The listed methods of obtaining medical information are mainly based on clinical experience and qualification of the physicians, carrying out clinically, instrumentally and laboratorially confirmed diagnosis. This is why despite their competence, they are highly subjective. No analysis of the results of postmortem of deceased patients was carried out for any of the comorbidity researches.

"It is the duty of the doctor to carry out autopsy of the patients they treat", said once professor M. Y. Mudrov. Autopsy allows you to exactly determine the structure of comorbidity and the direct cause of death of each patient independent of his/her age, gender and gender specific characteristics. Statistical data of comorbid pathology, based on these sections, are mainly devoid of subjectivism.

=== Research ===
The analysis of a decade long Australian research based on the study of patients having 6 widespread chronic diseases demonstrated that nearly half of the elderly patients with arthritis also had hypertension, 20% had cardiac disorders and 14% had type 2 diabetes. More than 60% of asthmatic patients complained of concurrent arthritis, 20% complained of cardiac problems and 16% had type 2 diabetes.

In patients with chronic kidney disease (renal insufficiency) the frequency of coronary heart disease is 22% higher and new coronary events 3.4 times higher compared to patients without kidney function disorders. Progression of CKD towards end stage renal disease requiring renal replacement therapy is accompanied by increasing prevalence of Coronary Heart Disease and sudden death from cardiac arrest.

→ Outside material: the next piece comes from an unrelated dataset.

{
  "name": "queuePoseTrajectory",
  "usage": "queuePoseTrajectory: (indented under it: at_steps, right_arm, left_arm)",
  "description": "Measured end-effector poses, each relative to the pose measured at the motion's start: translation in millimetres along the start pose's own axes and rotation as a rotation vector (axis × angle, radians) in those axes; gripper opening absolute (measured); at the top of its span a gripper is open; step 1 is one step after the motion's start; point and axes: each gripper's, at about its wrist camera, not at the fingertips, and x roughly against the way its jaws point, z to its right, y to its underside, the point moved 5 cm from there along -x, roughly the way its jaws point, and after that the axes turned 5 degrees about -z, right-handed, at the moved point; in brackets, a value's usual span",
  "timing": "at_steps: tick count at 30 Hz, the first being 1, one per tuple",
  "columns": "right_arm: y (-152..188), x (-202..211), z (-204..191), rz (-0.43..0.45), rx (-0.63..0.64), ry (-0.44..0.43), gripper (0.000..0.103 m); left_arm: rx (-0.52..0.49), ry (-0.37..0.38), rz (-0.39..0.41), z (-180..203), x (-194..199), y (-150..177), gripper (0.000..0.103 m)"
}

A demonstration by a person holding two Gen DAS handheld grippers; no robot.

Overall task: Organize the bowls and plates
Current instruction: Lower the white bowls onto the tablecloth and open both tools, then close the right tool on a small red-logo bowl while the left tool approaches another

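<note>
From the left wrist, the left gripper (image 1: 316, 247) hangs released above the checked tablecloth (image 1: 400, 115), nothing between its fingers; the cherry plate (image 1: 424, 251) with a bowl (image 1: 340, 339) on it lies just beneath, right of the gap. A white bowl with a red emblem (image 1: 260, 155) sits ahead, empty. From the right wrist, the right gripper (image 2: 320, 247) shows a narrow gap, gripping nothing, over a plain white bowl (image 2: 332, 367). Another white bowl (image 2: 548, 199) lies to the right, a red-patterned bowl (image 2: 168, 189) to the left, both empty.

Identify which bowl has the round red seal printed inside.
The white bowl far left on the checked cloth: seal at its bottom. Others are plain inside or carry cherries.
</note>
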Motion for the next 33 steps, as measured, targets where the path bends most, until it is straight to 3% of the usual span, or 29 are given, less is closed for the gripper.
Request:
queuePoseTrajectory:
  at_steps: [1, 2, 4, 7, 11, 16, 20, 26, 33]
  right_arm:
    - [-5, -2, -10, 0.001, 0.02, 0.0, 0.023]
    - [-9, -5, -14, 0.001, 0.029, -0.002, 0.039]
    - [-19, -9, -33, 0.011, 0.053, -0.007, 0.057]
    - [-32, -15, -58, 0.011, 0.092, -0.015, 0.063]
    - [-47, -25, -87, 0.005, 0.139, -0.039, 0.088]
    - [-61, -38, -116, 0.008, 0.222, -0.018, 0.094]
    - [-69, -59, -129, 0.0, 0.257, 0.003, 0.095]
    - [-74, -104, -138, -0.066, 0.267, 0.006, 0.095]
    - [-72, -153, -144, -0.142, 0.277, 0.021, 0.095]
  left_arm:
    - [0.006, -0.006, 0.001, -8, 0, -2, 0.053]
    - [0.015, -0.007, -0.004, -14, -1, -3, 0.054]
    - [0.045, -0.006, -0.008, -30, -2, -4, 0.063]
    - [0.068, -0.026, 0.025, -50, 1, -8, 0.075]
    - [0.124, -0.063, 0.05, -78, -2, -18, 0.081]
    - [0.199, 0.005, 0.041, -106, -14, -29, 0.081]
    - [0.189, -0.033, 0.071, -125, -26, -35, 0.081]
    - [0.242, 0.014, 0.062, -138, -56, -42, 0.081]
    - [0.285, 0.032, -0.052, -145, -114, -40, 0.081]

Fibromyalgia is a condition which is comorbid with several others, including but not limited to; depression, anxiety, headache, irritable bowel syndrome, chronic fatigue syndrome, systemic lupus erythematosus, rheumatoid arthritis, migraine, and panic disorder.

The number of comorbid diseases increases with age. Comorbidity increases by 10% in ages up to 19 years, up to 80% in people of ages 80 and older. According to data by M. Fortin, based on the analysis of 980 case histories, taken from daily practice of a family doctor, the spread of comorbidity is from 69% in young patients, up to 93% among middle aged people and up to 98% patients of older age groups. At the same time the number of chronic diseases varies from 2.8 in young patients and 6.4 among older patients.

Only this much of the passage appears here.